Ela afirma que, apesar das complexidades do processo de desalcoolização, que passa por atualizações constantes, a La Dorni busca oferecer preços dentro da faixa de mercado – os valores vão de R$ 47 a R$ 49 para os vinhos secos e de R$ 30 a R$ 39 para os de mesa. Mas Martins revela que há tributos extras no caso dos sem álcool.

“A lei define que vinho é um fermentado alcoólico de uva, ou seja, precisa ter álcool para ser vinho. No caso do nosso produto, a classificação é de fermentado de uva sem álcool. O resultado disso é que acabamos pagando mais imposto. Então, não há incentivo na prática para essa produção, o que já é diferente em outros países, em especial da Europa”, afirma.

De olho nos rótulos

A educadora de vinhos Keli Bergamo ressalta que o mercado de vinhos sem álcool é novo e, portanto, é importante o consumidor entender os processos de produção e estar atento aos rótulos.

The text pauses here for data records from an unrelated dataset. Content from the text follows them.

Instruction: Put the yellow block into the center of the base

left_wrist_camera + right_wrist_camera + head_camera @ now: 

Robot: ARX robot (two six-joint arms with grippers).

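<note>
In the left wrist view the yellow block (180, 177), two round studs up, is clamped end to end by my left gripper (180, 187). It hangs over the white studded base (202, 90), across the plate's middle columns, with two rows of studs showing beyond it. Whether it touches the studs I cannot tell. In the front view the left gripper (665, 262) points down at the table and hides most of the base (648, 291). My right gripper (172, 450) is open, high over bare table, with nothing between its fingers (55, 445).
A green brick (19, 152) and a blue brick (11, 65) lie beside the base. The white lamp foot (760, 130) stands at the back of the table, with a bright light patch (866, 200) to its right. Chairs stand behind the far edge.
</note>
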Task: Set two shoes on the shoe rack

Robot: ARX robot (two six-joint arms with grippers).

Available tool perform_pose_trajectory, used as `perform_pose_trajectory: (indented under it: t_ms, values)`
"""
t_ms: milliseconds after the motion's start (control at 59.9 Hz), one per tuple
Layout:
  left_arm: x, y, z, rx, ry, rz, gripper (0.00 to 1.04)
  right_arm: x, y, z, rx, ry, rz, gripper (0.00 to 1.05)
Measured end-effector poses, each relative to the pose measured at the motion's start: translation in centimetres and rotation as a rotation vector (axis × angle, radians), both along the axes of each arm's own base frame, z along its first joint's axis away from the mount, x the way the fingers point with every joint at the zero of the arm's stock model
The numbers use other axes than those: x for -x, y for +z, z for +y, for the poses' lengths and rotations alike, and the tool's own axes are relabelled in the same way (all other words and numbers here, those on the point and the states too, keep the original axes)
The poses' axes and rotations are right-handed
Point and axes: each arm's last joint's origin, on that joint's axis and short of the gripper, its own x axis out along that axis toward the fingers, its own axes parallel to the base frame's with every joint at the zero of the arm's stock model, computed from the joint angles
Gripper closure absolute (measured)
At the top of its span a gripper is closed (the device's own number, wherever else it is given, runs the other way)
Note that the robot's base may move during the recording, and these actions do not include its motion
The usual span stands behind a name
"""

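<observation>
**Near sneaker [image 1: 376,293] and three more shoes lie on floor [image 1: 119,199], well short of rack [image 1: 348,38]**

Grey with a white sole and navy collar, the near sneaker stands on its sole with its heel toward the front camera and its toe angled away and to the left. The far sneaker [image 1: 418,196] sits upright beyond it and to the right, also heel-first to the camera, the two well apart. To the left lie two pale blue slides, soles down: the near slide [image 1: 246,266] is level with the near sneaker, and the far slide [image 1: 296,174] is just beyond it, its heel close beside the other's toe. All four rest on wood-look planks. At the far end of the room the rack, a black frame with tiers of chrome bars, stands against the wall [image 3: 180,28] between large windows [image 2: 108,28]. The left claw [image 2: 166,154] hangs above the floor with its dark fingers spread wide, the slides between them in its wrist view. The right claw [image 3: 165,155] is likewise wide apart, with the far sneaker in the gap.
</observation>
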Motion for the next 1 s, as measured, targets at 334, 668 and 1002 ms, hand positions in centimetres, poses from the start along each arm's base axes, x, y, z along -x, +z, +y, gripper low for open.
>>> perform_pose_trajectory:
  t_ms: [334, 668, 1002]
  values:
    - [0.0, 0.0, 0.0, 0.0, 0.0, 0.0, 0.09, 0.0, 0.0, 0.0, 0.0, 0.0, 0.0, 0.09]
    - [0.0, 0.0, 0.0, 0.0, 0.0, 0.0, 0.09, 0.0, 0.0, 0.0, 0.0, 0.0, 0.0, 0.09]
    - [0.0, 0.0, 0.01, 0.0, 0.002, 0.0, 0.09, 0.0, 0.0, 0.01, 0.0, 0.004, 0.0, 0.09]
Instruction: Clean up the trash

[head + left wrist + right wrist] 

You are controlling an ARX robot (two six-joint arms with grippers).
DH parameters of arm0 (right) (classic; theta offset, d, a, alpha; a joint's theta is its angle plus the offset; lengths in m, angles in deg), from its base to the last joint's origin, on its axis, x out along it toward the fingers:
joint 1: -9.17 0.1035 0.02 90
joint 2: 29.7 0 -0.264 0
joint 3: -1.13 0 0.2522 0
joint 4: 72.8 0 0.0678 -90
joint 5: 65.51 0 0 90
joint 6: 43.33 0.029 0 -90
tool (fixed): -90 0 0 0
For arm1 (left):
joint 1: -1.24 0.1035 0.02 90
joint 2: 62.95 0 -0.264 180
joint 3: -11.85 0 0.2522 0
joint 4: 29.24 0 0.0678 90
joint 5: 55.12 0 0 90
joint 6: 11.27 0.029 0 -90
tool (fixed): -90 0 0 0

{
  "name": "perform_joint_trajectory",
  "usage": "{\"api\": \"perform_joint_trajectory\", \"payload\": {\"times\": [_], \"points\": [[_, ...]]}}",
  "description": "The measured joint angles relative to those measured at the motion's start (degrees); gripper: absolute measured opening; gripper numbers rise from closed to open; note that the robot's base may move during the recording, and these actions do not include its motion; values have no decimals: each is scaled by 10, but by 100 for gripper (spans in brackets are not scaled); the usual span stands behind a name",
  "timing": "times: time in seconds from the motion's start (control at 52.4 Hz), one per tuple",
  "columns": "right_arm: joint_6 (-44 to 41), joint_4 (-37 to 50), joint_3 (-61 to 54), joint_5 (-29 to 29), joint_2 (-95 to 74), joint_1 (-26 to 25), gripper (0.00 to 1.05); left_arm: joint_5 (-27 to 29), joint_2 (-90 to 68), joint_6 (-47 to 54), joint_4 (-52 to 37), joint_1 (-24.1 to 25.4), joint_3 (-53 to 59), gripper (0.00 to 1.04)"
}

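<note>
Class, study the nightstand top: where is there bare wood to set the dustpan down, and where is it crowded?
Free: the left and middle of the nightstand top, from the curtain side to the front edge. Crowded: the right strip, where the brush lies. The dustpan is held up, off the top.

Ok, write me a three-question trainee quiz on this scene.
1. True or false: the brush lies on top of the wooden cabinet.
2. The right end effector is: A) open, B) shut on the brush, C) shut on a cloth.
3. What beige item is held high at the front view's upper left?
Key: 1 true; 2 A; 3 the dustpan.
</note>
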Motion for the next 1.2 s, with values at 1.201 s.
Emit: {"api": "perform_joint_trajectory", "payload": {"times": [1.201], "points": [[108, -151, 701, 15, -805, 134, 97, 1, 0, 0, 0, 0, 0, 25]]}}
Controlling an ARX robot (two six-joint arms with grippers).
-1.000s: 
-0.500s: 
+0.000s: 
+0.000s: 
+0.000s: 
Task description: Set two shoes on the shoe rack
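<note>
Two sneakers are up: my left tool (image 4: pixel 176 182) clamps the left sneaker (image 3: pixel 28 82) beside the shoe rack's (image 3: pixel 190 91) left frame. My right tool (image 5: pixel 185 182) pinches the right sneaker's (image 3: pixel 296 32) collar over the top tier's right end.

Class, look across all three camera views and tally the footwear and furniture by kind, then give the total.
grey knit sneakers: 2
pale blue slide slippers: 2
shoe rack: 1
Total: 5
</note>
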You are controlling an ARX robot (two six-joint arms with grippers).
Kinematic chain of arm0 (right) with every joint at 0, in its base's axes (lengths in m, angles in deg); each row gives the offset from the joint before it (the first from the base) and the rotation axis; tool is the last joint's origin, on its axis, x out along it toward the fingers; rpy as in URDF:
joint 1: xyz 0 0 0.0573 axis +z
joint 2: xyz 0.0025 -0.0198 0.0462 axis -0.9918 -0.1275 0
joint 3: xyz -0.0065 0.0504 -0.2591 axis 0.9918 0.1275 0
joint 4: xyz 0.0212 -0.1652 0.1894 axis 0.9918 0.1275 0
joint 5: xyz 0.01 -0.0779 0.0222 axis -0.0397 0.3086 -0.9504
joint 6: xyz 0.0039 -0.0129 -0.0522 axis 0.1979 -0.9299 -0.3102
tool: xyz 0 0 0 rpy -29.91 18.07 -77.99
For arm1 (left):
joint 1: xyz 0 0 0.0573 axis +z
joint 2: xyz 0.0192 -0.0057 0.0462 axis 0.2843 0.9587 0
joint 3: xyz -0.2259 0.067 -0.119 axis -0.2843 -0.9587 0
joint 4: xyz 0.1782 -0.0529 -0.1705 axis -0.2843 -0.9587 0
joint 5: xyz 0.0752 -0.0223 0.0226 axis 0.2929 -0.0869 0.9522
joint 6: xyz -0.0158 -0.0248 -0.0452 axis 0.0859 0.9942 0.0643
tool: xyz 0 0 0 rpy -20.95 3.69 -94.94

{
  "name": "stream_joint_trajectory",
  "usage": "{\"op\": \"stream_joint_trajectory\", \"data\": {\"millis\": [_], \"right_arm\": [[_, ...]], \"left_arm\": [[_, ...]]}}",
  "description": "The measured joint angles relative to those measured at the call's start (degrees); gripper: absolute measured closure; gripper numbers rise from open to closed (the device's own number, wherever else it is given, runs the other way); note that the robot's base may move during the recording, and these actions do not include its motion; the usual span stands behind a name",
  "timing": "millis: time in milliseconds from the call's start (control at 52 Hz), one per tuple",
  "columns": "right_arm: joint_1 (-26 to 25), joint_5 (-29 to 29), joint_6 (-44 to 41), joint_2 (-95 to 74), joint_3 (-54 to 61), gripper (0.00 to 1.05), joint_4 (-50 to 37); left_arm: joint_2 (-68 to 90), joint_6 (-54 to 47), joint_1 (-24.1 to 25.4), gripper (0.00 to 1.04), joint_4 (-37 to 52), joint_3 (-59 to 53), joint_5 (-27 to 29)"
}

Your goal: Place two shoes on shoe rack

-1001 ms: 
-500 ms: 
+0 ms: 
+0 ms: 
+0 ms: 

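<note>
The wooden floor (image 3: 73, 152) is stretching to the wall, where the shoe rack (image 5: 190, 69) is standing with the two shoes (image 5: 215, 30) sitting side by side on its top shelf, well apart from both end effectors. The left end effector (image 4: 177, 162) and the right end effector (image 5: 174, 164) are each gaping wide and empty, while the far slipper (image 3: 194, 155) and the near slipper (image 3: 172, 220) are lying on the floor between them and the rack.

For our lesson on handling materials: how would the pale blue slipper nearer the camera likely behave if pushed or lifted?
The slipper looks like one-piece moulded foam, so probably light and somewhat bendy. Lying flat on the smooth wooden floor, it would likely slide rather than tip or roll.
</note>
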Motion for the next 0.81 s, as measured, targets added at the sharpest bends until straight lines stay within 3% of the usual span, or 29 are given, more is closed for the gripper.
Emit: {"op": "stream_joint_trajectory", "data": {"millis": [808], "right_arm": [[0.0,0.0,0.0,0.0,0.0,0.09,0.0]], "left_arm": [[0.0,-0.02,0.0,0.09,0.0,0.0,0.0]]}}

Ela pontua que o processo de desalcoolização pode resultar em menor complexidade aromática e gustativa, além de ocorrer alguns pontos de desequilíbrio, o que pode desestimular o consumo para o público em geral.

“Existem vinhos que são elaborados como os tradicionais, com a conversão do açúcar em álcool e que, depois, passam pelo processo adequado que retira o álcool. Os rótulos trazem essas exatas informações e vale ficar atento para não se confundir ao encontrar um produto na prateleira. Mas é importante ressaltar que nossa legislação para alimentos e vinhos é extremamente protetiva ao consumidor”, observa.

Baixo teor e alta exportação

Além das zero álcool, as bebidas com baixo teor alcoólico também são vistas pela indústria brasileira como oportunidade. Rodrigo Arpini Valerio, gerente na Aurora, ressalta que estudos de mercado indicam um interesse do consumidor por esses produtos, em especial diante da maior conscientização sobre saúde e autocuidado.

“Já temos projetos para produtos com baixo teor de álcool, na faixa de 4%, 5%.  Na Europa, este tipo de produto já é uma febre. Para a próxima safra, a ideia é desenvolver projetos pilotos internos para analisar a viabilidade”, revela.

Outra vantagem de mercado destes produtos é o grande potencial de exportação, em especial para países árabes e asiáticos. Só no caso da Aurora, 48% das exportações realizadas de janeiro a agosto de 2023 foram de produtos sem álcool – no ano passado, essas bebidas representaram 53% das vendas realizadas ao exterior.

“É um baita mercado e estamos de olho, sim. Hoje, nosso maior cliente é a China. Mas também há outros interessantes, como Emirados Árabes, por exemplo, que têm uma malha de hotéis muito grande”, observa.